What the exercise asks:
Look through the entries for the string "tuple" and copy every line where it shows up.

Available data:
Content starts

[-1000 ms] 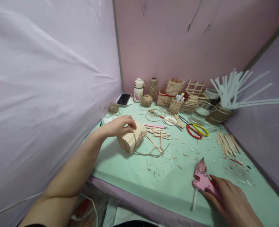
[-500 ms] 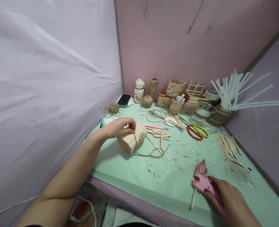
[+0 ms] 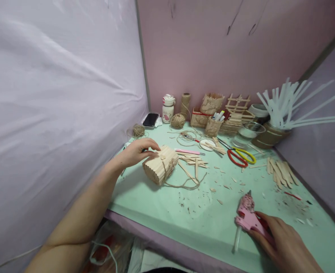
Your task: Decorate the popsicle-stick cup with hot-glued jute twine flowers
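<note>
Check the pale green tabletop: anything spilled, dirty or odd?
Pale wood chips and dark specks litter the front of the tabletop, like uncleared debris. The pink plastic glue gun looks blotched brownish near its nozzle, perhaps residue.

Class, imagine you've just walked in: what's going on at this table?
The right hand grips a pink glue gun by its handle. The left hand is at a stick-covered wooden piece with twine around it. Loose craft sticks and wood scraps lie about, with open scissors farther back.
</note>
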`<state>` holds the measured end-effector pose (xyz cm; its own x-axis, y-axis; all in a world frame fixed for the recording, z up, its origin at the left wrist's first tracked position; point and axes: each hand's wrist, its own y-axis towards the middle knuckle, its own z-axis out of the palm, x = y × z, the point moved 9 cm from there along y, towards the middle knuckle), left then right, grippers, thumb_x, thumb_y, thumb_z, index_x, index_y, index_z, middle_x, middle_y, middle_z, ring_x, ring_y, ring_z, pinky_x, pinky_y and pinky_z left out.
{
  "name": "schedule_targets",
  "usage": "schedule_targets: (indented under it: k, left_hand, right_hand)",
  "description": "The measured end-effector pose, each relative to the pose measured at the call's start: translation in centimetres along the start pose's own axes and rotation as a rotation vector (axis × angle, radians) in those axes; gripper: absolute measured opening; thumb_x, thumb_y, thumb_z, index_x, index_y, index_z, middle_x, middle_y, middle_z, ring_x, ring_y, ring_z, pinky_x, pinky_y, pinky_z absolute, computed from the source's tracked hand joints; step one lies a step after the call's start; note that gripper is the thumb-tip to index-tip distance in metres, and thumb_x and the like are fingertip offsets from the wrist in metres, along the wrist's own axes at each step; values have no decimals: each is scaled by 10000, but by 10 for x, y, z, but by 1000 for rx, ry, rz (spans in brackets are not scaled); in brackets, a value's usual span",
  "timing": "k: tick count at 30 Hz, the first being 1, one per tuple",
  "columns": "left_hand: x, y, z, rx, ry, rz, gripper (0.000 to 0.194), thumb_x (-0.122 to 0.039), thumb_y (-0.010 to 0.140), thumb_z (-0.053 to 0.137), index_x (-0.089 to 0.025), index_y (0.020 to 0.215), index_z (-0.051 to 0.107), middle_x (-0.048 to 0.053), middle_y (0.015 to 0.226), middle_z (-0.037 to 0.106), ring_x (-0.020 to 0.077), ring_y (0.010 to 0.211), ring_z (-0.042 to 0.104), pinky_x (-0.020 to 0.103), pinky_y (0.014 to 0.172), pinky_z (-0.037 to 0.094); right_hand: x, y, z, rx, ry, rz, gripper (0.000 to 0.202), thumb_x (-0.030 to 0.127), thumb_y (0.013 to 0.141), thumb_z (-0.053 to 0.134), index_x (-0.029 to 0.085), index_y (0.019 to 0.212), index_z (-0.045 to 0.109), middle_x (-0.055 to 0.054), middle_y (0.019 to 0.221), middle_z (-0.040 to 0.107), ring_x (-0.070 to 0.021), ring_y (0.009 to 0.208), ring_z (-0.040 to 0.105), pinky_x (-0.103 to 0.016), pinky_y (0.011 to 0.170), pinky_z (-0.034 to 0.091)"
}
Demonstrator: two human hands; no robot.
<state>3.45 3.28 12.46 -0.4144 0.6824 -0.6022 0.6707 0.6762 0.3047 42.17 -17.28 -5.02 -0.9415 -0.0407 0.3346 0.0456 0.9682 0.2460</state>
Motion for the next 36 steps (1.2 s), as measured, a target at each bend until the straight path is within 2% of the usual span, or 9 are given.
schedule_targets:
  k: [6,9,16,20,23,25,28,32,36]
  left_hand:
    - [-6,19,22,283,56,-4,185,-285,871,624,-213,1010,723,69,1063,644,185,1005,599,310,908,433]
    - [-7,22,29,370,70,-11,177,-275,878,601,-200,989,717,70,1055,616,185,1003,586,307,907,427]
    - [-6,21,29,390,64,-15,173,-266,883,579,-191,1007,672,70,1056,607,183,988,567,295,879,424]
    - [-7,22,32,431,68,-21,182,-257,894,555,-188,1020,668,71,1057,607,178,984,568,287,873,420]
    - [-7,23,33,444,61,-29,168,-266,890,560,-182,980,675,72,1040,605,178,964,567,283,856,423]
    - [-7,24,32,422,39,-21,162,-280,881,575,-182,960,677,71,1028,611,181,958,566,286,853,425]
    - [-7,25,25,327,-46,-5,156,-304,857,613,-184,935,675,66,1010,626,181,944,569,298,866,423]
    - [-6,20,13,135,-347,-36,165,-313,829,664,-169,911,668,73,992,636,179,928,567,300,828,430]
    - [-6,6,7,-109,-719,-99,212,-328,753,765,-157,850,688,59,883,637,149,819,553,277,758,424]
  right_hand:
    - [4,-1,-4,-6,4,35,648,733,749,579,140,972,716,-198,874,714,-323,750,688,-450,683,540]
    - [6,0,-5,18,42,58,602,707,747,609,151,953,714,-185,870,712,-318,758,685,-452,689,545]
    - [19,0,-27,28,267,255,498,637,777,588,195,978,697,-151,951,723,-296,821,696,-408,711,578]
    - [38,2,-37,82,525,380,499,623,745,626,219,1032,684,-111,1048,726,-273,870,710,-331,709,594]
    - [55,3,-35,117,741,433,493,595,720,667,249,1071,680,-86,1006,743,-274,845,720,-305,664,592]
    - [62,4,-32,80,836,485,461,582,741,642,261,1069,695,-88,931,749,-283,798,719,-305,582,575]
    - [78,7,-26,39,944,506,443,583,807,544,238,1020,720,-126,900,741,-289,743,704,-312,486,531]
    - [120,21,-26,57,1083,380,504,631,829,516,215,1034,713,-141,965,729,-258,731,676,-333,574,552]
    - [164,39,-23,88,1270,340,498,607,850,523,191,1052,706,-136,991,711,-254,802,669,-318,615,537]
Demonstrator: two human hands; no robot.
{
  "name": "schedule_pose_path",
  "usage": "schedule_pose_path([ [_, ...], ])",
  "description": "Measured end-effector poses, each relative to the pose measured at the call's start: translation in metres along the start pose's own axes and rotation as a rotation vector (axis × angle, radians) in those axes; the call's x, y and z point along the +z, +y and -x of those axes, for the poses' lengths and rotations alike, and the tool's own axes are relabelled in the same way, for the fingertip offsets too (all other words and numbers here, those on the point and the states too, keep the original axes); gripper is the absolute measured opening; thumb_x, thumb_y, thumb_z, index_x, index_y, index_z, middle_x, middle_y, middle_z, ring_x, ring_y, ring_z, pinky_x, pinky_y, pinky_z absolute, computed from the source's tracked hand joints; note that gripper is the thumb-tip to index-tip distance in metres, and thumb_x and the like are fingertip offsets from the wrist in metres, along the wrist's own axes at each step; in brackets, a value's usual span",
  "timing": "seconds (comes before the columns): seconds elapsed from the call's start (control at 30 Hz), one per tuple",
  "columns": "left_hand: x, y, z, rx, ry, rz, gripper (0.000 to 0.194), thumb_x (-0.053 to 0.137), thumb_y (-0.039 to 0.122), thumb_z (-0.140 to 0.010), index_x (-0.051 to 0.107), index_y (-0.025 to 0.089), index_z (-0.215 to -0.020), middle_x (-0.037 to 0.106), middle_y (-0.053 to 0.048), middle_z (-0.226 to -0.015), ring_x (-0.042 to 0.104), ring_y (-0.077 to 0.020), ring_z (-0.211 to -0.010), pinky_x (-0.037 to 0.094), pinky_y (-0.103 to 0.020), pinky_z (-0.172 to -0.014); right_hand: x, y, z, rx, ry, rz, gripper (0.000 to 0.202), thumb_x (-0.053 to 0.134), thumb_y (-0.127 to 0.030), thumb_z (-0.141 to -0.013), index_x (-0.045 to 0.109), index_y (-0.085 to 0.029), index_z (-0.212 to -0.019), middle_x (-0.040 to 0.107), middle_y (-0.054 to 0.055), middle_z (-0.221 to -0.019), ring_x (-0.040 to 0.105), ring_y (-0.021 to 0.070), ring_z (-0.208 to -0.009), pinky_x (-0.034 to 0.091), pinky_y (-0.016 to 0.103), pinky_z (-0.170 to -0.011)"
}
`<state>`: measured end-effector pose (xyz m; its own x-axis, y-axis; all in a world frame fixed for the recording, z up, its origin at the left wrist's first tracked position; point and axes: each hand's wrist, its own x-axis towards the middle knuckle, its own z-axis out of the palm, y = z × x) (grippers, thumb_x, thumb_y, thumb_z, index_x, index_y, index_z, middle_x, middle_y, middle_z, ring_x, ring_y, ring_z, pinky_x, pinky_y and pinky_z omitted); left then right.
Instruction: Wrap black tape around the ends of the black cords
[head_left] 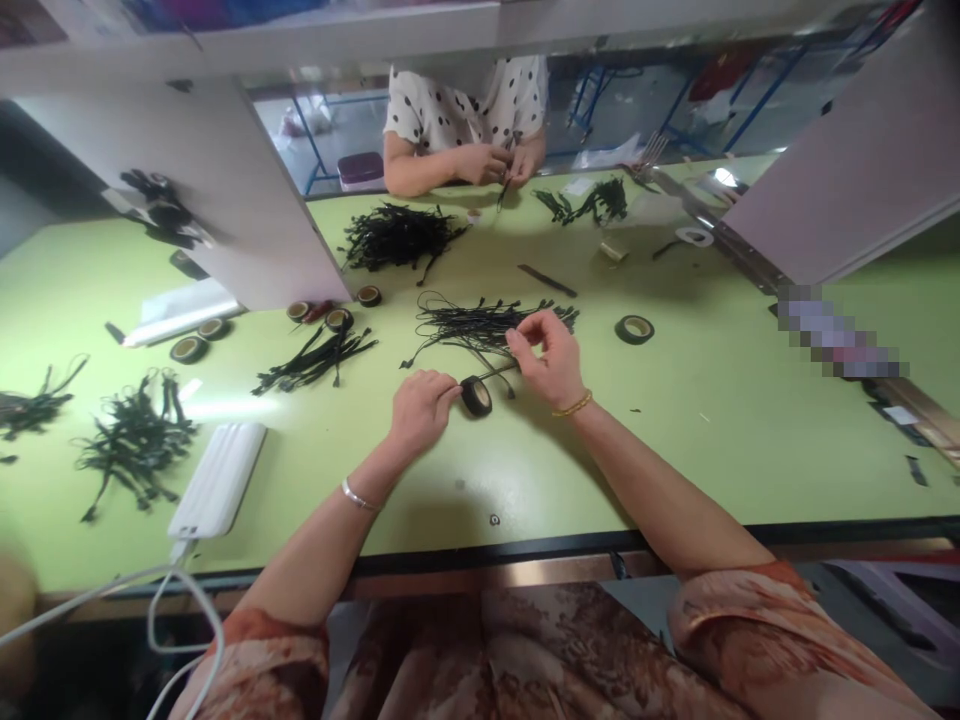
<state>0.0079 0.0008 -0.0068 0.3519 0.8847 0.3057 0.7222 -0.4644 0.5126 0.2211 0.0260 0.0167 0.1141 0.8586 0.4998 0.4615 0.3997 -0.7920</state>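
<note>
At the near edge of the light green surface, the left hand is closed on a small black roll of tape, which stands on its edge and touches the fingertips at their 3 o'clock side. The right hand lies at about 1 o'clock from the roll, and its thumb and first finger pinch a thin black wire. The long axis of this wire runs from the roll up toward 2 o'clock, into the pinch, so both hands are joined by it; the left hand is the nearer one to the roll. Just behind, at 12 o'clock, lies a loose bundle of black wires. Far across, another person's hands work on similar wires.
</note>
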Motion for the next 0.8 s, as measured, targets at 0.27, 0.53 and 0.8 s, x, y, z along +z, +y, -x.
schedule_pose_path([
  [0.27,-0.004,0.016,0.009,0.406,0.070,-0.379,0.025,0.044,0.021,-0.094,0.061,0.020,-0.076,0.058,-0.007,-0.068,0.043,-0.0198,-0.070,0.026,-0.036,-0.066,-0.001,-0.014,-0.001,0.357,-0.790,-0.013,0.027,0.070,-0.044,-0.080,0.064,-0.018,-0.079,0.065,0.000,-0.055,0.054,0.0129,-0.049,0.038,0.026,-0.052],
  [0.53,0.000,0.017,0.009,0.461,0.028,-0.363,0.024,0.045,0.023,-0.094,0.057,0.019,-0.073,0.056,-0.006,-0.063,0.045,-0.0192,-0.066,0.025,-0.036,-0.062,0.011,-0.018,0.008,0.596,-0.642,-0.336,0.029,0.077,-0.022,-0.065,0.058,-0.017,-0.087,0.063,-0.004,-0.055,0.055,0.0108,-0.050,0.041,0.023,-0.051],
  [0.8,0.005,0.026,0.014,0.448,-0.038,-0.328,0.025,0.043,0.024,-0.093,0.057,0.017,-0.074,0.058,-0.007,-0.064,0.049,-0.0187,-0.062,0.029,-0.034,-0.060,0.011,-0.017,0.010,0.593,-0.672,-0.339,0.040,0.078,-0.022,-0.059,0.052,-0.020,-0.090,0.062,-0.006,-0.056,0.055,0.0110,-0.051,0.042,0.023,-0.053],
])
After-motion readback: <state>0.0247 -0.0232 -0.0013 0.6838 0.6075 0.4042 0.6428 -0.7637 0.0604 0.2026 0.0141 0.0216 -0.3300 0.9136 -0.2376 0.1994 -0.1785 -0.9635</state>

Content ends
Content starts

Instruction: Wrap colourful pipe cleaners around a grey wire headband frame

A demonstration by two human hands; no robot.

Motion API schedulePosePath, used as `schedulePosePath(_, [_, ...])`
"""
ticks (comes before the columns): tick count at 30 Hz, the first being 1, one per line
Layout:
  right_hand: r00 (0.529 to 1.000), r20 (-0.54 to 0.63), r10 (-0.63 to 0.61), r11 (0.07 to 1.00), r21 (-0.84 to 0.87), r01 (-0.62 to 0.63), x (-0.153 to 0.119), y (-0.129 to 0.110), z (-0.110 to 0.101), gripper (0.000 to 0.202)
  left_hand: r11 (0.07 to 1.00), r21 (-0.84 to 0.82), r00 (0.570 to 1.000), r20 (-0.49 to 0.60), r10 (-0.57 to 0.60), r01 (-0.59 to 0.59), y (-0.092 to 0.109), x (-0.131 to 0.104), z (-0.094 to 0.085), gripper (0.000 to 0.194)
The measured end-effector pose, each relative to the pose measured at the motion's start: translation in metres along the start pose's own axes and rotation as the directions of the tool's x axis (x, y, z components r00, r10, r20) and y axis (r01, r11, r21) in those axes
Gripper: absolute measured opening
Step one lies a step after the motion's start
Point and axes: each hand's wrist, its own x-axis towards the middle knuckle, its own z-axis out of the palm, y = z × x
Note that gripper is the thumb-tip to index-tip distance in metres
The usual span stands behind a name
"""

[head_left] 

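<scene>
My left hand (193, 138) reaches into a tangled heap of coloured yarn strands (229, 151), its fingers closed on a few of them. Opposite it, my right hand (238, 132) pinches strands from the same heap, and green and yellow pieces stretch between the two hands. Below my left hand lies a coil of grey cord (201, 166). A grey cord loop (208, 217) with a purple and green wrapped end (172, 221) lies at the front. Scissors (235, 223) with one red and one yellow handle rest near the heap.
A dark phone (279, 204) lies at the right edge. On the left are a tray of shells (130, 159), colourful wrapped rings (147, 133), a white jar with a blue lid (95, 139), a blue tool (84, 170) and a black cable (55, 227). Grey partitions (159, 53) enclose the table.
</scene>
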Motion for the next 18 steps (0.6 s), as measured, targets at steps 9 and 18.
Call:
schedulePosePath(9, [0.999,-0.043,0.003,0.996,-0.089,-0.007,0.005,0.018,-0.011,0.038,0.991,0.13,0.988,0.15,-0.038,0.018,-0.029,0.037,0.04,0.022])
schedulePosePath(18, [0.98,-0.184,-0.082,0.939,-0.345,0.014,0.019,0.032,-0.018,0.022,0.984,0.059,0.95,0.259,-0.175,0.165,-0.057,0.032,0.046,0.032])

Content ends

Result:
  "timing": "k: tick count at 30 Hz, the first being 1, one per tuple",
  "timing": "seconds (comes before the columns): seconds elapsed from the call's start (control at 30 Hz), one per tuple",

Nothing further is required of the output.